Nation's Restaurant News, June 10, 1985 by Ken Rankin

A controversial Federal wage and hour rule change placed on the regulatory "back burner" several years ago is expected to resurface as an area of concern for the food-service industry within the next few weeks.

the alteration involves the Labor Department's policy concerning executive, administrative and professional employees exempt from the Federal Fair Labor Standards Act.

Under current regulations, restaurant managers and other "executive" or "administrative" personnel earning at least $155 per week are excluded from FLSA overtime-pay requirements. ("Professionals" paid $170 or more weekly are similarly dealth with.)

In early 1981 "lame duck" Carter Administration aides approved a whopping 45% increase in those salary thresholds, only to have incoming Reagan officials "temporarily" delay that hike.

After checking out the inflationary impact of the Carter plan (it could add some $500 million annually to the nation's total payroll costs), Reagan's Regulatory Relief Task Force proposed an "indefinite" suspension of the increased salary test levels.

Now, however, officials at the Labor Department's Employment Standards Administration are on the verge of reviving the issue via an "advanced notice of proposed rulemaking." Although Federal wage-hour regulators are not saying when the new "white-collar exemption" proposal will be made public, an official at the agency told NRN it should be out in "a very short time."

Although a higher weekly salary test for overtime pay-exempt employees (particularly one in the $250-plus area, as proposed in 1981) would not be good news for restaurateurs, there may be a silver lining to the upcoming wage and hour regulatory plan.

For years now food-service operators have been complaining of problems in convincing Federal officials that their assistant unit managers and other supervisory personnel actually meet the Labor Department's definition of an exempt "executive" or "administrative" employee.

That situation could change under the department's soon-to-be-released proposal.

"As a result of numerous comments and petitions received from industry groups regarding the duties and responsibilities tests as set forth in the regulations, as well as recent case law developments, the department has concluded that a more comprehensive review of these regulations is needed," Labor officials said.
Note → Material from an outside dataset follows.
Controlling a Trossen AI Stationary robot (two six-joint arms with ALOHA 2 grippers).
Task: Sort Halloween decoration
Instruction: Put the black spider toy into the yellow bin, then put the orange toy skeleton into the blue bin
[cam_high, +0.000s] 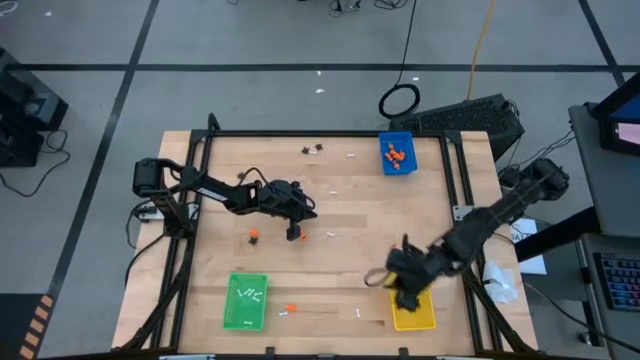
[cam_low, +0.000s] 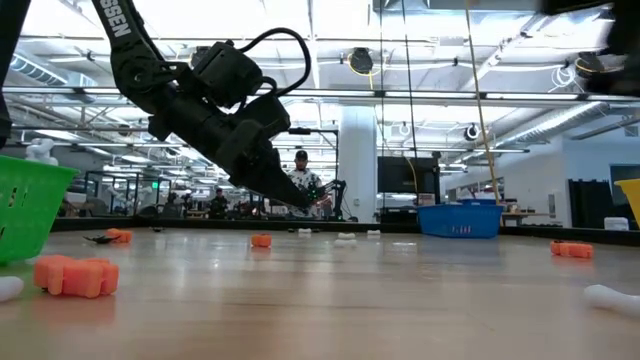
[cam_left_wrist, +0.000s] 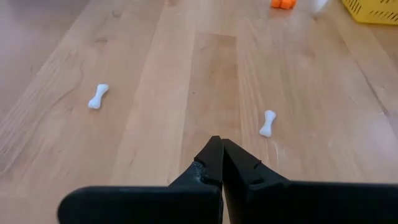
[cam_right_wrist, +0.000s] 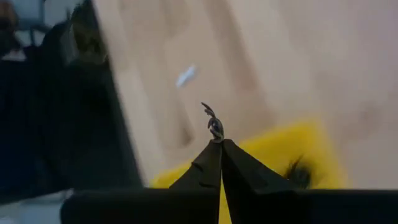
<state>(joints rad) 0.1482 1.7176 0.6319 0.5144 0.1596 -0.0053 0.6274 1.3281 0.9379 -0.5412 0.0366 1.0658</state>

A separate Labor Department regulatory initiative--the Reagam Administration's controversial plan to "reform" existing Federal child labor ground rules--has been put on ice for at least the rest of this year.

That proposal, advanced nearly three years ago by wage-hour regulators, called for eliminating a number of questionable restrictions on the employment of 14- and 15-year-olds in restaurants.

In addition to expanding the permissible workplace duties of young teenagers, however, the plan also called for allowing youngsters to put in more hours on the job and work later on school nights.

Those work hour provisions evoked sharp criticism from union leaders, educators and other segments, and the entire proposal was withdrawn for further study.

The latest word from the department is that further development of the child labor reforms "is being suspended until after that 1985 'regulatory plan year'" because of "a change in regulatory priorities."